Chemistry and Cancer
To discover drug-like chemicals that impede (or enhance) biological processes related to the development (or inhibition) of cancer.
The Chemistry and Cancer Program combines the expertise of synthetic and medicinal chemists, molecular biologists, biochemists, structural biologists, and clinician-scientists to discover, design, and optimize drug-like small molecules that regulate biological pathways deregulated in cancer. The Program engages 19 members drawn from six departments on campus.
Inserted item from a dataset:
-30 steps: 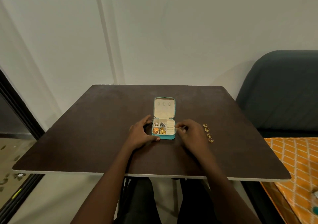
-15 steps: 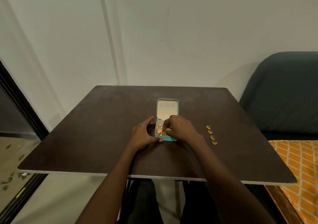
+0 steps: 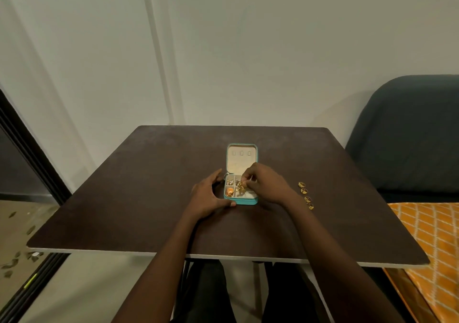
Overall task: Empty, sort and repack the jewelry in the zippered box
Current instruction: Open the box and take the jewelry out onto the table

The program’s discovery process takes one of two approaches. For a chemistry-to-biology approach, discovery starts by identifying natural or unnatural small molecules that are selectively lethal to human cancer cell lines, then determining exactly how the small molecules have their effect. In a biology-to-chemistry approach, hypotheses regarding the “drugability” and cancer relevance of specific biological pathways investigated by Cancer Center scientists can be tested with drug-like chemicals.
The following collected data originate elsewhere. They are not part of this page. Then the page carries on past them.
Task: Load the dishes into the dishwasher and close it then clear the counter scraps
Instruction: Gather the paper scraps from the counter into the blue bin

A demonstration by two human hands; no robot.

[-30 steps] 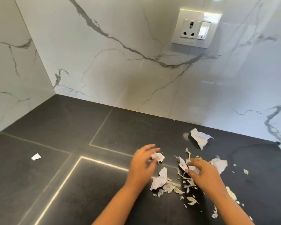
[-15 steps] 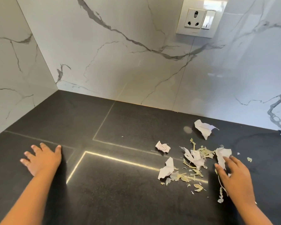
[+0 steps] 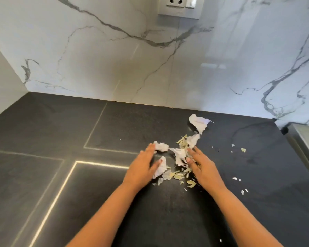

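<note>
A heap of torn white paper and pale green vegetable scraps (image 3: 177,157) lies on the dark stone counter (image 3: 78,175). My left hand (image 3: 143,168) rests flat against the heap's left side, fingers apart, thumb on a paper piece. Flat against the heap's right side is my right hand (image 3: 202,166), fingers extended. Neither hand holds anything. A larger paper scrap (image 3: 199,123) lies apart, behind the heap. Small crumbs (image 3: 243,150) are scattered to the right.
Marble walls (image 3: 150,59) close off the counter at the back and left, with a wall socket (image 3: 178,6) at the top. A steel edge (image 3: 303,139) borders the counter at the right. Light seams cross the counter's left half.
My left hand swung from the far left of the counter back to the heap. My right hand pushed in from the right, bunching the scraps tighter. The camera tilted down.
</note>
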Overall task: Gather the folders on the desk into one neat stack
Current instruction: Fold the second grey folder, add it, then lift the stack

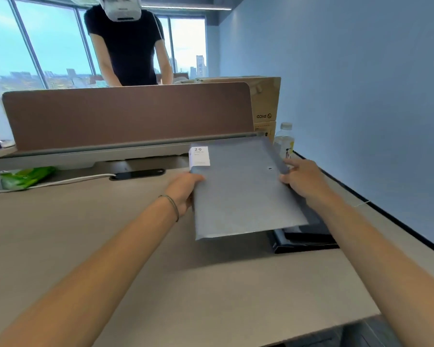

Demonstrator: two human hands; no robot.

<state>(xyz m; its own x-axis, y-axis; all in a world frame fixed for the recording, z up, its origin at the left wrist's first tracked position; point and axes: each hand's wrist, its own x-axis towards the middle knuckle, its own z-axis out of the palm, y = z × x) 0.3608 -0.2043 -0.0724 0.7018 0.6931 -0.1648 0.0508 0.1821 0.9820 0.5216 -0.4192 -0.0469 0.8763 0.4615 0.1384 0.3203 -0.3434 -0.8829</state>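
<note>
Between my palms, my left hand [186, 190] and right hand [302, 180] grip the grey folder [243, 194] by its side edges, matte and rectangular, raised over black folders [306, 237] mostly hidden beneath. Smooth beige desk [110, 241], brown divider [125, 113], blue wall [348, 71].

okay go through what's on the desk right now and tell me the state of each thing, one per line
Grey folder: closed, lifted and tilted, held at both side edges.
Left hand: grip shut on the grey folder's left edge.
Right hand: grip shut on its right edge.
Black folders: lying flat on the desk, partly under the grey folder.
Bottle: upright, capped.
Green packet: lying on the desk.
</note>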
- Molecular targets of cancer cell–specific small-molecule toxins
- Novel, cancer cell–specific pathways
- Proof-of-concept preclinical development of cancer cell–specific small-molecule toxins
- The hypoxia response pathway
Center for High-Throughput Functional Annotation of Natural Products (HiFAN). Supported by nearly $1.5 million from the National Institutes of Health, Simmons Cancer Center investigators (with collaborators at Simon Fraser University) are developing an innovative research paradigm to characterize the mechanisms of action of natural products and botanicals more quickly and precisely. The approach incorporates natural products chemistry, biological screening, data analytics, and bioinformatics, combining two high-throughput platforms (cytological profiling and a technique called FUSION, developed at UT Southwestern) to discern in greater detail the impact on cells of both complex chemical mixtures and pure natural compounds. The project also will develop a data-driven website to make findings available widely within the scientific community.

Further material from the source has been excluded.